Kali ini, tim Da’i Polri dipimpin Aiptu Erwing memberikan ceramah Tausyiah Kepada Santri dan Santriwati Pondok Pesantren Ruhul Izzah As’adiyah di Masjid Al Izzah Desa Tolai Kecamatan Torue, Kabupaten Parimo, usai melaksanaan Sholat Dzhuhur berjamaah. Kamis (15/12/2022).
Aiptu Erwing dalam ceramahnya mengajak para Santri dan Santriwati
untuk menjadi anak yang membanggakan dan mengangkat derajat kedua orang tuanya serta membentengi diri dengan iman dan tidak mudah terpedaya dengan perbuatan maksiat yang membahayakan diri sendiri dan lingkungan sekitar.
“Bahaya radikalisasi sangat besar olenya saya harapkan kepada adik -adik santri dan santriwati agar menolak segala macam pengaruh paham yang mengajarkan kekerasan atas dasar agama,” harapnya.

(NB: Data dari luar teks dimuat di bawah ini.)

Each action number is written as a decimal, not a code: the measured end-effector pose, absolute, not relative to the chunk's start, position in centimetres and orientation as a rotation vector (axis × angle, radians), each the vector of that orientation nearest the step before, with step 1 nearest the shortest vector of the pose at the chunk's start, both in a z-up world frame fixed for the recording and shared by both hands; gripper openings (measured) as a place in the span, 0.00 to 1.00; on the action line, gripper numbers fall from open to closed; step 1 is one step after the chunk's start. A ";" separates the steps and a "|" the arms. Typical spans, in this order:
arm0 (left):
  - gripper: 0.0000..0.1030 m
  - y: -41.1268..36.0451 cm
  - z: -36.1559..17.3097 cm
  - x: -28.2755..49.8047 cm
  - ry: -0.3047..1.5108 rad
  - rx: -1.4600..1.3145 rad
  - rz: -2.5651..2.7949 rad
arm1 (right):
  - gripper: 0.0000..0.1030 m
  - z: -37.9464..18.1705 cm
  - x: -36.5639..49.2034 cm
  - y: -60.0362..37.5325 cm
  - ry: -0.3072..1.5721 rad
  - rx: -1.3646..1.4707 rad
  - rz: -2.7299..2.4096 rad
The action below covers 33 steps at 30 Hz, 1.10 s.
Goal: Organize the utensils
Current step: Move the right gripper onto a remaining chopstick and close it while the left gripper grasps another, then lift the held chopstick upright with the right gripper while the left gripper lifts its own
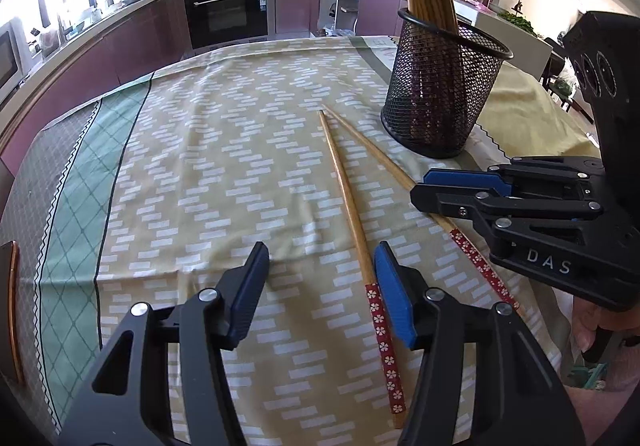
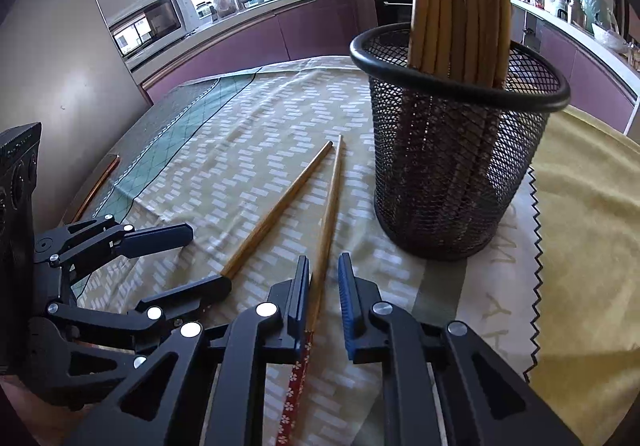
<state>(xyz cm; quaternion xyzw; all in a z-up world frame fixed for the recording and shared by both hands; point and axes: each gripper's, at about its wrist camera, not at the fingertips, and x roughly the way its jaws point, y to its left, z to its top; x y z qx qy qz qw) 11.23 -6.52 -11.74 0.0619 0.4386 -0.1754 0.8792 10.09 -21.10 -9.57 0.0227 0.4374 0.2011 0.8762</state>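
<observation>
chopsticks: two loose ones are laid on the patterned tablecloth over the tabletop, tips nearly meeting near the base of the black mesh holder, red floral handle ends fanned out toward the cameras. more chopsticks are stood upright in the holder, leaned against its rim. left chopstick is seen in the left wrist view running between the fingers of the left gripper; its handle end is lying just beside the right-hand blue pad, contact cannot be told, and a clear gap is left to the other pad, so the jaws are held apart and nothing is clamped. right chopstick is framed by the right gripper in the right wrist view: the shaft is laid against the left pad, while a gap is visible between it and the right blue pad, so it is bracketed but not seen squeezed from both sides. in the left wrist view the right gripper is seen lowered over that same chopstick, fingers narrow, with the floral end sticking out behind it. part of a hand is visible under the right gripper body. holder is placed on the far right of the cloth, apart from both grippers.
</observation>
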 end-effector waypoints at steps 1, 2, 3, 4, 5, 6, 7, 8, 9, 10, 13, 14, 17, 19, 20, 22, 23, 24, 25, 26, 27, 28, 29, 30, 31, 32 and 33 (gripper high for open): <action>0.52 -6.6 -11.7 11.4 0.914 0.131 -0.368 | 0.13 -9.6 10.1 -21.3 0.914 0.049 0.416; 0.52 -6.6 -11.7 11.6 0.915 0.131 -0.369 | 0.13 -9.6 10.0 -21.5 0.916 0.049 0.414; 0.52 -6.6 -11.7 11.7 0.916 0.130 -0.370 | 0.13 -9.6 10.0 -21.6 0.919 0.048 0.413; 0.51 -6.7 -11.7 11.9 0.917 0.130 -0.371 | 0.13 -9.5 9.9 -21.8 0.920 0.047 0.411; 0.50 -6.7 -11.6 12.1 0.919 0.129 -0.373 | 0.13 -9.5 9.9 -21.8 0.921 0.045 0.410; 0.50 -6.8 -11.6 12.3 0.921 0.127 -0.378 | 0.13 -9.5 10.0 -21.8 0.923 0.041 0.411; 0.48 -6.9 -11.5 12.5 0.924 0.124 -0.385 | 0.13 -9.5 10.1 -21.7 0.922 0.037 0.409; 0.47 -7.0 -11.5 12.7 0.927 0.122 -0.390 | 0.13 -9.5 10.2 -21.7 0.922 0.035 0.408; 0.47 -7.1 -11.5 12.9 0.931 0.122 -0.392 | 0.14 -9.5 10.3 -21.6 0.923 0.031 0.409; 0.46 -7.3 -11.5 13.2 0.933 0.126 -0.394 | 0.14 -9.5 10.3 -21.5 0.923 0.026 0.409; 0.39 -7.8 -11.6 13.7 0.936 0.137 -0.401 | 0.14 -9.6 10.7 -21.1 0.920 0.013 0.406; 0.37 -8.0 -11.6 13.9 0.938 0.141 -0.402 | 0.14 -9.6 10.9 -21.1 0.920 0.011 0.404; 0.29 -8.4 -11.7 14.3 0.942 0.144 -0.404 | 0.14 -9.6 11.1 -20.9 0.915 -0.004 0.399; 0.27 -8.5 -11.7 14.4 0.944 0.141 -0.403 | 0.13 -9.6 11.1 -20.8 0.910 -0.015 0.398; 0.26 -8.5 -11.7 14.4 0.944 0.141 -0.403 | 0.13 -9.6 11.2 -20.7 0.908 -0.019 0.397; 0.22 -8.6 -11.8 14.5 0.942 0.138 -0.402 | 0.13 -9.7 11.4 -20.4 0.906 -0.021 0.396; 0.20 -8.7 -11.8 14.5 0.942 0.136 -0.402 | 0.13 -9.7 11.5 -20.3 0.904 -0.021 0.395; 0.19 -8.8 -11.8 14.5 0.942 0.135 -0.403 | 0.13 -9.7 11.6 -20.3 0.904 -0.020 0.395; 0.17 -8.9 -11.8 14.5 0.942 0.135 -0.403 | 0.13 -9.7 11.6 -20.3 0.904 -0.018 0.394; 0.16 -8.9 -11.8 14.5 0.942 0.133 -0.403 | 0.13 -9.7 11.6 -20.3 0.904 -0.016 0.394; 0.16 -9.0 -11.8 14.5 0.943 0.130 -0.403 | 0.13 -9.7 11.6 -20.4 0.904 -0.011 0.394; 0.14 -9.0 -11.9 14.5 0.943 0.127 -0.402 | 0.11 -9.7 11.6 -20.4 0.904 -0.003 0.393; 0.12 -9.0 -11.9 14.5 0.944 0.121 -0.402 | 0.09 -9.8 11.6 -20.6 0.904 0.005 0.394; 0.11 -9.0 -11.9 14.5 0.946 0.116 -0.402 | 0.08 -9.8 11.6 -20.8 0.906 0.016 0.396; 0.10 -9.0 -11.9 14.5 0.948 0.111 -0.403 | 0.07 -9.8 11.6 -21.0 0.907 0.028 0.399; 0.09 -9.0 -11.9 14.6 0.949 0.107 -0.400 | 0.06 -9.8 11.6 -21.1 0.908 0.041 0.401; 0.09 -9.0 -12.0 14.5 0.949 0.104 -0.399 | 0.06 -9.9 11.6 -21.2 0.909 0.051 0.403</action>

“Dengan berbekal ilmu pengetahuan yang dimiliki haruslah diamalkan jika ilmu itu tidak diamalkan bagaikan pohon yang tak berbuah dan etika di kemudian hari telah kembali berada ditengah masyarakat sebagai pendakwah, maka pesan saya untuk selalu menebarkan Islam yang Rahmatan Lil Alamin”
“Islam yang memberikan keselamatan, kedamaian dan ketenangan kepada seluruh manusia mahluk ciptaan Allah S.W.T di muka bumi ini serta menebarkan islam Wasathiyah yang menjunjung tinggi rasa moderasi dan toleransi dalam beragama pada seluruh masyarakat,” terang Aiptu Erwing.
Pimpinan Pondok Pesantren Ruhul Izzah As’adiyah KH. Muhammad Mansyur dan seluruh Pengurus Yayasan serta para Santri dan Satriwati mengucapkan terima kasih atas kehadiran Tim Da’i Polri.
“Kami bisa mengucapkan terima kasih kiranya dengan sentuhan dan pesan dari Da’i Polri ini dapat membuka wawasan dan pengetahuan kami dan berharap kegiatan ini terus dilaksanakan dan kami membuka diri untuk menerima,” akunya.